▸ ACTION ITEM: Please write back every entry exactly, character for character.

▸ MATERIAL PROVIDED:

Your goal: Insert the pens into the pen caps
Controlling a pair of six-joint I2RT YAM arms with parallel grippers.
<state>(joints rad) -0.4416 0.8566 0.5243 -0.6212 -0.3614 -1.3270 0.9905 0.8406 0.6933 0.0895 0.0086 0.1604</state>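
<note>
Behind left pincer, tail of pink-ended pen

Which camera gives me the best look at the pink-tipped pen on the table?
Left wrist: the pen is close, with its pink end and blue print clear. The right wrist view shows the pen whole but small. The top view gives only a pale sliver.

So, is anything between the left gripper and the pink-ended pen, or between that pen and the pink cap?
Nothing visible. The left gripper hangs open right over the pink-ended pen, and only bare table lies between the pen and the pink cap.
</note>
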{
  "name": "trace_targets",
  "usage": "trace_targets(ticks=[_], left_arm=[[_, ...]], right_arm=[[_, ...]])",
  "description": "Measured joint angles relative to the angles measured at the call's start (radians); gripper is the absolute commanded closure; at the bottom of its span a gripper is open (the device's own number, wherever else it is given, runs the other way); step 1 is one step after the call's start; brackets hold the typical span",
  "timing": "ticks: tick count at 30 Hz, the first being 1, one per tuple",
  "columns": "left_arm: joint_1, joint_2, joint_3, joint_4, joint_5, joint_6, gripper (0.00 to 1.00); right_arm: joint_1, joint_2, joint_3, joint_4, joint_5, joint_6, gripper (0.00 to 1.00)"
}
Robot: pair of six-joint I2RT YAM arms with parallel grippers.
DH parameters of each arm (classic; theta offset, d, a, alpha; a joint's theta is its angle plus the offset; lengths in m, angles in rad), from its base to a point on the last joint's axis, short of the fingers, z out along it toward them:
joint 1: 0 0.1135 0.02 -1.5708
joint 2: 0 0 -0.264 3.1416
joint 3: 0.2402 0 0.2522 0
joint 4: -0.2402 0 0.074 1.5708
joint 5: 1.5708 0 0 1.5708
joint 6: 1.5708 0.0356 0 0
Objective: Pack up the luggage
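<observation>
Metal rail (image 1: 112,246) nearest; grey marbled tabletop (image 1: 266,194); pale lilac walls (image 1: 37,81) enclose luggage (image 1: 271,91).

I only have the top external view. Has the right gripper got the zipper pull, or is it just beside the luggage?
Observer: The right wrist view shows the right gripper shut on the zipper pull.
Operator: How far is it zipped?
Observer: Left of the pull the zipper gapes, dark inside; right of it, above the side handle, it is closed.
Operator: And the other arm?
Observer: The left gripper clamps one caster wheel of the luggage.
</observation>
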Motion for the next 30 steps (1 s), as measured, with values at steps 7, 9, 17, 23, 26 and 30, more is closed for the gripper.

▸ THE COMPLETED TASK:
Your goal: Insert the pens into the pen caps
Controlling a pair of six-joint I2RT YAM arms with parallel grippers.
<state>(joints rad) -0.4416 0.8566 0.5243 -0.6212 -0.3614 -1.3270 0.9905 0.8406 0.6933 0.0895 0.0086 0.1604</state>
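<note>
Behind left pincer, tail of pink-ended pen

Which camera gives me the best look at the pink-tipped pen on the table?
Left wrist: the pen is close, with its pink end and blue print clear. The right wrist view shows the pen whole but small. The top view gives only a pale sliver.

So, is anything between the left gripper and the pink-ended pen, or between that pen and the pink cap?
Nothing visible. The left gripper hangs open right over the pink-ended pen, and only bare table lies between the pen and the pink cap.
</note>
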{
  "name": "trace_targets",
  "usage": "trace_targets(ticks=[_], left_arm=[[_, ...]], right_arm=[[_, ...]])",
  "description": "Measured joint angles relative to the angles measured at the call's start (radians); gripper is the absolute commanded closure; at the bottom of its span a gripper is open (the device's own number, wherever else it is given, runs the other way); step 1 is one step after the call's start; brackets hold the typical span",
  "timing": "ticks: tick count at 30 Hz, the first being 1, one per tuple",
  "columns": "left_arm: joint_1, joint_2, joint_3, joint_4, joint_5, joint_6, gripper (0.00 to 1.00); right_arm: joint_1, joint_2, joint_3, joint_4, joint_5, joint_6, gripper (0.00 to 1.00)"
}
Robot: pair of six-joint I2RT YAM arms with parallel grippers.
DH parameters of each arm (classic; theta offset, d, a, alpha; a joint's theta is its angle plus the offset; lengths in m, angles in rad), from its base to a point on the last joint's axis, short of the fingers, z out along it toward them:
joint 1: 0 0.1135 0.02 -1.5708
joint 2: 0 0 -0.264 3.1416
joint 3: 0.2402 0 0.2522 0
joint 4: -0.2402 0 0.074 1.5708
joint 5: 1.5708 0 0 1.5708
joint 6: 1.5708 0.0356 0 0
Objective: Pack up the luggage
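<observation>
Metal rail (image 1: 112,246) nearest; grey marbled tabletop (image 1: 266,194); pale lilac walls (image 1: 37,81) enclose luggage (image 1: 271,91).

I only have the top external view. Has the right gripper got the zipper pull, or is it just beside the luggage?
Observer: The right wrist view shows the right gripper shut on the zipper pull.
Operator: How far is it zipped?
Observer: Left of the pull the zipper gapes, dark inside; right of it, above the side handle, it is closed.
Operator: And the other arm?
Observer: The left gripper clamps one caster wheel of the luggage.
</observation>
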Motion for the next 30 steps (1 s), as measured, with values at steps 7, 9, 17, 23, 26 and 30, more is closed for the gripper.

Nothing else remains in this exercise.